## ACTIVITY
Below are some records; print every one of them exactly.

## EXCERPTED DATA
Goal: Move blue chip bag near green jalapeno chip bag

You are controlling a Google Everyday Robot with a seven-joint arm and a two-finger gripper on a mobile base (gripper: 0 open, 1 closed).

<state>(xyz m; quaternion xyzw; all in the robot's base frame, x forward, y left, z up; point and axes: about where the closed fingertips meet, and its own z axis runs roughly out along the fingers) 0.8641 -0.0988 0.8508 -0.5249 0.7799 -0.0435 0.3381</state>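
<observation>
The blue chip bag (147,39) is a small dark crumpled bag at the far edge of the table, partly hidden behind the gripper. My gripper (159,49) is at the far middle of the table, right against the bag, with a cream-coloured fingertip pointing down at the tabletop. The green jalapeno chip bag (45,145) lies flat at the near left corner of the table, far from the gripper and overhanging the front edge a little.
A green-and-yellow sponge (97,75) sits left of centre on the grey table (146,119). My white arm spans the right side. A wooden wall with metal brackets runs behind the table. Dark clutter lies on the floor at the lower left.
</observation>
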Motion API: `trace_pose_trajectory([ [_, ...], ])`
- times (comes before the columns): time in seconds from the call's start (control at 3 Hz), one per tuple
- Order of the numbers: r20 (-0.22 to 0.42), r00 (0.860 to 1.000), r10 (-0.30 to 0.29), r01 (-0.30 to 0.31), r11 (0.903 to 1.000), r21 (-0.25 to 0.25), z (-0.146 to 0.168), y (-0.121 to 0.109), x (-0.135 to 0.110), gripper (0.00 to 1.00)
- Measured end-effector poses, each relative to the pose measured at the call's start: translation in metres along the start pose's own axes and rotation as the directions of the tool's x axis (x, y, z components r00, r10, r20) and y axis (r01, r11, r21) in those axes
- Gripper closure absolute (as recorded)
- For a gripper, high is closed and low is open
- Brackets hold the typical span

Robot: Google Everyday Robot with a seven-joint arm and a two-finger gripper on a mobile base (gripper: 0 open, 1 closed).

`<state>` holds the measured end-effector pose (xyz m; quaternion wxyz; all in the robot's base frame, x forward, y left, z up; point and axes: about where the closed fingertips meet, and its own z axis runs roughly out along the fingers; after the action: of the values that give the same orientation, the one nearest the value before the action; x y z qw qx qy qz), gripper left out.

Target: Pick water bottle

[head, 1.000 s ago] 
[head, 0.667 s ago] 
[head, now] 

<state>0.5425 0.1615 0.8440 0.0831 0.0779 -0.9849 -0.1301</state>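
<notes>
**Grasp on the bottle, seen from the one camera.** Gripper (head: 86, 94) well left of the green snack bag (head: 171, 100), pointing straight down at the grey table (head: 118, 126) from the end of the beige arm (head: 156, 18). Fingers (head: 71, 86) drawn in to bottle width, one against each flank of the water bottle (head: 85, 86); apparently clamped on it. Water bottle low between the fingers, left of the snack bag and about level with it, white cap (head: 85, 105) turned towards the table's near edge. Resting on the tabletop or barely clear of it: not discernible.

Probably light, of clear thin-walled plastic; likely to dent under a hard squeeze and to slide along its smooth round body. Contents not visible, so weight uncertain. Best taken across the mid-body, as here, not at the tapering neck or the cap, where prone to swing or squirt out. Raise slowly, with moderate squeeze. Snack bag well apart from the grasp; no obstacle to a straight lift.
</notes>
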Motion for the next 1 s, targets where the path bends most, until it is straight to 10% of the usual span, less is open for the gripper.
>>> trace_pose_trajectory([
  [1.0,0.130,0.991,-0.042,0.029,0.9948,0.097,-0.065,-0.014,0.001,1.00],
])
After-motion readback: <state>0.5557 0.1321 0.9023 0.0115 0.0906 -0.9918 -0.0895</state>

## SOLUTION TO THIS TASK
Goal: Move blue chip bag near green jalapeno chip bag

You are controlling a Google Everyday Robot with a seven-joint arm and a two-finger gripper on a mobile base (gripper: 0 open, 1 closed).

<state>(xyz m; quaternion xyzw; all in the robot's base frame, x forward, y left, z up; point and axes: about where the closed fingertips meet, and its own z axis runs roughly out along the fingers) 0.8641 -0.0988 0.8508 -0.5249 0.7799 -0.0435 0.3381</state>
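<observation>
The blue chip bag (147,39) is a small dark crumpled bag at the far edge of the table, partly hidden behind the gripper. My gripper (159,49) is at the far middle of the table, right against the bag, with a cream-coloured fingertip pointing down at the tabletop. The green jalapeno chip bag (45,145) lies flat at the near left corner of the table, far from the gripper and overhanging the front edge a little.
A green-and-yellow sponge (97,75) sits left of centre on the grey table (146,119). My white arm spans the right side. A wooden wall with metal brackets runs behind the table. Dark clutter lies on the floor at the lower left.
</observation>
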Motion API: `trace_pose_trajectory([ [_, ...], ])`
- times (comes before the columns): time in seconds from the call's start (control at 3 Hz), one per tuple
- Order of the numbers: r20 (-0.22 to 0.42), r00 (0.860 to 1.000), r10 (-0.30 to 0.29), r01 (-0.30 to 0.31), r11 (0.903 to 1.000), r21 (-0.25 to 0.25), z (-0.146 to 0.168), y (-0.121 to 0.109), x (-0.135 to 0.110), gripper (0.00 to 1.00)
- Measured end-effector poses, each relative to the pose measured at the call's start: translation in metres along the start pose's own axes and rotation as the directions of the tool's x axis (x, y, z components r00, r10, r20) and y axis (r01, r11, r21) in those axes
- Gripper closure absolute (as recorded)
- For a gripper, high is closed and low is open
- Brackets hold the typical span

Robot: Google Everyday Robot with a seven-joint arm and a two-finger gripper on a mobile base (gripper: 0 open, 1 closed).

`<state>` holds the measured end-effector pose (xyz m; quaternion wxyz; all in the robot's base frame, x forward, y left, z up; point and axes: about where the closed fingertips meet, and its own z axis runs roughly out along the fingers; after the action: of the values that give the same orientation, the one nearest the value before the action; x y z qw qx qy qz), gripper left out.

Target: Pick water bottle

[head, 1.000 s ago] 
[head, 0.667 s ago] 
[head, now] 

<state>0.5425 0.1615 0.8440 0.0831 0.0779 -0.9849 -0.1301</state>
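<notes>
**Grasp on the bottle, seen from the one camera.** Gripper (head: 86, 94) well left of the green snack bag (head: 171, 100), pointing straight down at the grey table (head: 118, 126) from the end of the beige arm (head: 156, 18). Fingers (head: 71, 86) drawn in to bottle width, one against each flank of the water bottle (head: 85, 86); apparently clamped on it. Water bottle low between the fingers, left of the snack bag and about level with it, white cap (head: 85, 105) turned towards the table's near edge. Resting on the tabletop or barely clear of it: not discernible.

Probably light, of clear thin-walled plastic; likely to dent under a hard squeeze and to slide along its smooth round body. Contents not visible, so weight uncertain. Best taken across the mid-body, as here, not at the tapering neck or the cap, where prone to swing or squirt out. Raise slowly, with moderate squeeze. Snack bag well apart from the grasp; no obstacle to a straight lift.
</notes>
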Motion for the next 1 s, targets where the path bends most, until it is straight to 10% of the usual span, less is open for the gripper.
>>> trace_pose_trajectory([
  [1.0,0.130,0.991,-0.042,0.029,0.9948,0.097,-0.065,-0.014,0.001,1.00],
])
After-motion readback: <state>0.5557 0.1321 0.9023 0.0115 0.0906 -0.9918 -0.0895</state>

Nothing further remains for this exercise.